## Data provided

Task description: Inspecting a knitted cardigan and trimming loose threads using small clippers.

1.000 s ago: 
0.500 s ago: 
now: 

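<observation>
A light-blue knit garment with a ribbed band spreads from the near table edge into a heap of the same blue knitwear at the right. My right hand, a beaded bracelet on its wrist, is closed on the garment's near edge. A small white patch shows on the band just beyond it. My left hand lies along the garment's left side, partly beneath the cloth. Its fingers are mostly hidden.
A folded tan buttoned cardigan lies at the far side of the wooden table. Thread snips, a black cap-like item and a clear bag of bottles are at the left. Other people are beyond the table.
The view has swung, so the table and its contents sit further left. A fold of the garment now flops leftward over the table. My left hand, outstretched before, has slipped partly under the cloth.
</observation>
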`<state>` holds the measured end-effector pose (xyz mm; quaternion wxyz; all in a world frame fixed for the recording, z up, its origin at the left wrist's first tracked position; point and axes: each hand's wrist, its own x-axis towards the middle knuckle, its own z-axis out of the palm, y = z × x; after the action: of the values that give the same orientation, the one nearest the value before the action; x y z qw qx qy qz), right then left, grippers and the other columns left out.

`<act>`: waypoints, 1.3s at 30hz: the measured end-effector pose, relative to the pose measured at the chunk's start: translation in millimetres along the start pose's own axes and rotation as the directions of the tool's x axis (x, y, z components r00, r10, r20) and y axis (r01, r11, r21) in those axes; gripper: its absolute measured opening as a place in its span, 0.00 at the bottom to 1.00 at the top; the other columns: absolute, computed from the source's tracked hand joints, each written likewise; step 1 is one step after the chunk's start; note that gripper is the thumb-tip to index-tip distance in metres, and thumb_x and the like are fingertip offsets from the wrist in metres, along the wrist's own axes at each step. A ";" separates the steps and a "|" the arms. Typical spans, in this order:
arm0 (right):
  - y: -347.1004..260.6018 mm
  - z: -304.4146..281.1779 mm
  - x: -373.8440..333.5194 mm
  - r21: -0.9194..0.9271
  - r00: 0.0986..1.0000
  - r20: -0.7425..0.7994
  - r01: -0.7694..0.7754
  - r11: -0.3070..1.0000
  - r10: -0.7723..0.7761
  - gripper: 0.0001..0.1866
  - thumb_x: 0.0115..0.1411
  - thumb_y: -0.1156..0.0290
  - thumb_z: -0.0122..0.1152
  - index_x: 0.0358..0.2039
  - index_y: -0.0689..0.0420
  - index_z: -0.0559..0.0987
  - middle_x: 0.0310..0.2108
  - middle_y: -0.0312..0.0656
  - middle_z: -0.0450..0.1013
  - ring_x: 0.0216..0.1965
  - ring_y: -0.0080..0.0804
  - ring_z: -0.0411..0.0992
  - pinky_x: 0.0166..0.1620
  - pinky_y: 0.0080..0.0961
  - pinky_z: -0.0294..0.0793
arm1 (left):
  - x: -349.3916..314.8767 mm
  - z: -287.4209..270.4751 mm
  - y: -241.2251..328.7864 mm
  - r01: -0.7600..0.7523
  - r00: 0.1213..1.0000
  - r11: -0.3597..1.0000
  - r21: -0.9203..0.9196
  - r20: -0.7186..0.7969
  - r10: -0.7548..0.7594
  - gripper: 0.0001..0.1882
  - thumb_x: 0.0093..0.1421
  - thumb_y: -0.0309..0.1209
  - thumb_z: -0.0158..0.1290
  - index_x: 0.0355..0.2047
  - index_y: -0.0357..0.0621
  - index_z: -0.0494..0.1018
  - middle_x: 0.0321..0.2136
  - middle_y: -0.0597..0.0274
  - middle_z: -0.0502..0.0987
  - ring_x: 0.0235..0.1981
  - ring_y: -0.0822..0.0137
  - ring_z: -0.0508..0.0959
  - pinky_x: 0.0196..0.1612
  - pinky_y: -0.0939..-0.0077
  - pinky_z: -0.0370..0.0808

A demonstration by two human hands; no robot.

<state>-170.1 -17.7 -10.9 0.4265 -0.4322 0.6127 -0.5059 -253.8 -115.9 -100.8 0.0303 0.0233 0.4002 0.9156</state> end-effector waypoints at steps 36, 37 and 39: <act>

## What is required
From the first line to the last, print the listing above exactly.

## Task output
Task description: Inspecting a knitted cardigan and trimming loose threads using small clippers.

1.000 s ago: 
0.500 s ago: 
now: 

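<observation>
A light-blue knit garment with a ribbed band spreads from the near table edge into a heap of the same blue knitwear at the right. My right hand, a beaded bracelet on its wrist, is closed on the garment's near edge. A small white patch shows on the band just beyond it. My left hand lies along the garment's left side, partly beneath the cloth. Its fingers are mostly hidden.
A folded tan buttoned cardigan lies at the far side of the wooden table. Thread snips, a black cap-like item and a clear bag of bottles are at the left. Other people are beyond the table.
The view has swung, so the table and its contents sit further left. A fold of the garment now flops leftward over the table. My left hand, outstretched before, has slipped partly under the cloth.
</observation>
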`<state>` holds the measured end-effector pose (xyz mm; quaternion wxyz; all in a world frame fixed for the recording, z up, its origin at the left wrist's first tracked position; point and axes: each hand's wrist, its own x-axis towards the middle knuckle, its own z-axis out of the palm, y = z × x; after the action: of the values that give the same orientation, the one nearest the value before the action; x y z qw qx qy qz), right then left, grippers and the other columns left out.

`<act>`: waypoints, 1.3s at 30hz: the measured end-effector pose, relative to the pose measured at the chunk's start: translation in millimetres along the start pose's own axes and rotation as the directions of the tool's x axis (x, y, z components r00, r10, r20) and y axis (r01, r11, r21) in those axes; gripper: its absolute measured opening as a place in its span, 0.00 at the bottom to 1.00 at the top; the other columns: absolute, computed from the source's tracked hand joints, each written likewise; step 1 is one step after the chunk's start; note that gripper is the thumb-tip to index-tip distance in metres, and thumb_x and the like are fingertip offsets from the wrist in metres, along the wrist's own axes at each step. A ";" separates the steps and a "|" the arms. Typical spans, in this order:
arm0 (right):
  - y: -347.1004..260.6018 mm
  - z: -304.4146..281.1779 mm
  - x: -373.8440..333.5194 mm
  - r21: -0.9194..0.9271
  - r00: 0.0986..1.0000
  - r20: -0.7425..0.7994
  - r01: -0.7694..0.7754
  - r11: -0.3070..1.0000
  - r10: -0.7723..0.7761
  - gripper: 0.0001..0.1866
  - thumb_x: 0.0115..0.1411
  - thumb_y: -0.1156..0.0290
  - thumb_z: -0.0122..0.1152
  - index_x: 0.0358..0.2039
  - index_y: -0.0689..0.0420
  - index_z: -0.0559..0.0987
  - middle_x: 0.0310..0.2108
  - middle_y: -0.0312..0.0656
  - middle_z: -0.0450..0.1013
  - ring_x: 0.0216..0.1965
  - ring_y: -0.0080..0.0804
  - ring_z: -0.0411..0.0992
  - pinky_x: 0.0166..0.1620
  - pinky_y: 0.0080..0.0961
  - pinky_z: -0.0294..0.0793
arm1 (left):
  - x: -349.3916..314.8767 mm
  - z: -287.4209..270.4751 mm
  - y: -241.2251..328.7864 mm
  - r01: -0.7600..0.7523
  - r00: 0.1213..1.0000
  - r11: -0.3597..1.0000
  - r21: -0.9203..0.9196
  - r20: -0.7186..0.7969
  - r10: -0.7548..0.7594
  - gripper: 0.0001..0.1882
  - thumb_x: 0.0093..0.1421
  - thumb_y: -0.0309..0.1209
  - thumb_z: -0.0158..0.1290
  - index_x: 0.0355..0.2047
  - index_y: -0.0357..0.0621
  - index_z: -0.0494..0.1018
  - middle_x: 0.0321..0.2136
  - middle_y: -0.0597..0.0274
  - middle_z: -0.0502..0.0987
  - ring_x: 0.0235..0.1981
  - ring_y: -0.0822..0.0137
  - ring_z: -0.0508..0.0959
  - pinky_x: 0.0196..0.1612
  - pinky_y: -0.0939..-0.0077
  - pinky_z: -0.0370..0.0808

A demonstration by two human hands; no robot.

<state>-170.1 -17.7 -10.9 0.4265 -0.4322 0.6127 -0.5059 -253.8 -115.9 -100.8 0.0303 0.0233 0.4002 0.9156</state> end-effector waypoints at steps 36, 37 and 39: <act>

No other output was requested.